The authors achieve this by creating two tasks, a simple one and a complex one, and create a game version and paid version for the crowd to complete. The simple task is a simple image labeling task. Images were found by searching Google image search on 160 common nouns. Then for each image, the nouns on the webpage the image was found are tallied. More frequently occurring nouns are considered more relevant to the image. For the game version, they modeled it after Family Feud, so that more relevant labels were given more points. The paid task was simple in that it asked workers to provide a keyword for an image.

In addition to the simple task, the authors wanted to see how quality compared in a more complicated task. To do this, they created a second task that had participants look at a website and provide a question that could be answered by the content of the website. The game version is modeled after Jeopardy, with high point values assigned for more complex websites. The paid version had a predetermined order the tasks were completed in, but in both cases participants completed all of the same tasks.

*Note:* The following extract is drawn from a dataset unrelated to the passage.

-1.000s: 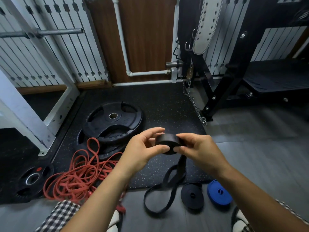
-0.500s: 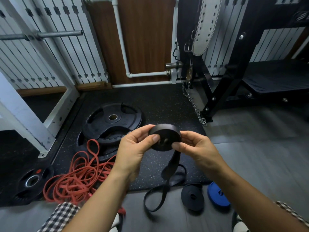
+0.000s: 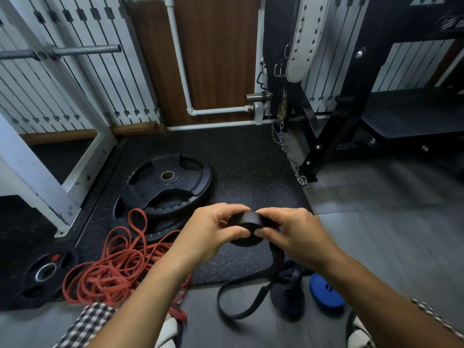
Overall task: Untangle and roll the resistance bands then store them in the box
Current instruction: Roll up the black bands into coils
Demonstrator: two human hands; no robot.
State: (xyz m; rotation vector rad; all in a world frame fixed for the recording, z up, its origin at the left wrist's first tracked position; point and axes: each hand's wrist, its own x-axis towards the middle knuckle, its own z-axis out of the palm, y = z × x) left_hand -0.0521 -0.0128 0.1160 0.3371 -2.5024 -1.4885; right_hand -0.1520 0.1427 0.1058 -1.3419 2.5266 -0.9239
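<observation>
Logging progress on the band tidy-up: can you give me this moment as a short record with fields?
left hand: grips the part-rolled black band
right hand: grips the same roll
loose tail: hangs to the floor, unrolled
finished rolls: black roll and blue roll on the floor
tangled: red bands, heaped by the weight plates
box: not in view

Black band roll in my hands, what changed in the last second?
The left hand and right hand kept gripping the black band roll and turned it. Its loose tail swung right, now crossing the rolled black band on the floor. The red tangle and blue roll stayed put.
</observation>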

Overall, the quality of the game tasks was significantly higher than the paid tasks. However, when broken down between simple and complex tasks, only the complex task had significantly higher quality for the game version. The quality for the complex task was about 18% higher for the game task, as rated by the selected judges. The authors suggest one reason for this is the selectiveness of game players. Paid workers will do any task as long as it pays them well, but game players will only play the games that actually appeal to them. So only people really interested in the complex task played the game, leading to higher engagement and quality.

Reflections

Gamification has the potential to generate a lot of useful data from crowd work. While one of the benefits of gamification is that you don’t have to pay workers, it still has a cost. Creating an interesting enough game is not an easy or cheap process, and the authors take that into consideration when framing game crowdsourcing. They are essentially comparing game participants to expert crowd work. It has the potential to generate higher quality work, but at a higher cost than paid non-expert crowd work. However, there difference is that with the game, it’s more of a fixed cost. So if you need to collect massive amounts of data, the cost of creating the game may be amortized to the point where it’s cheaper than paid non-expert work, with at least of high if not higher quality.

I really like how the authors try to account for any possible confounding variables between game and paid crowdsourcing tasks. We’ve seen from some of our previous papers and discussions that feedback can play a large role in the quality of crowd work. It was very important that the authors considered this by incorporating feedback into the paid tasks. This provides much more legitimacy to the results found in the paper.

There is also a simplicity to this paper that makes it very easy to understand and buy into. The authors don’t create too many different variables to study. They use a between-subjects design to avoid any cross-over effects. And there analysis is definitive. There were enough participants to give them statistically significant results and meaningful findings. The paper wasn’t weighed down with statistical calculations like some papers are. They keep the most complicated statistical discussion to two short paragraphs to appease any statisticians who might question their results, but their calculations for the comparisons of quality between the two conditions is very straightforward.

Questions

  • Games have a fixed cost for creation, but are there any other costs that should be considered when deciding whether to go the route of game crowdsourcing versus paid crowdsourcing?
  • Other than instantaneous feedback, are there any other variables that could affect the quality between paid and game crowd work?
  • Was there any other analysis the others should have performed or any other variables that should have been considered, or were the results convincing enough?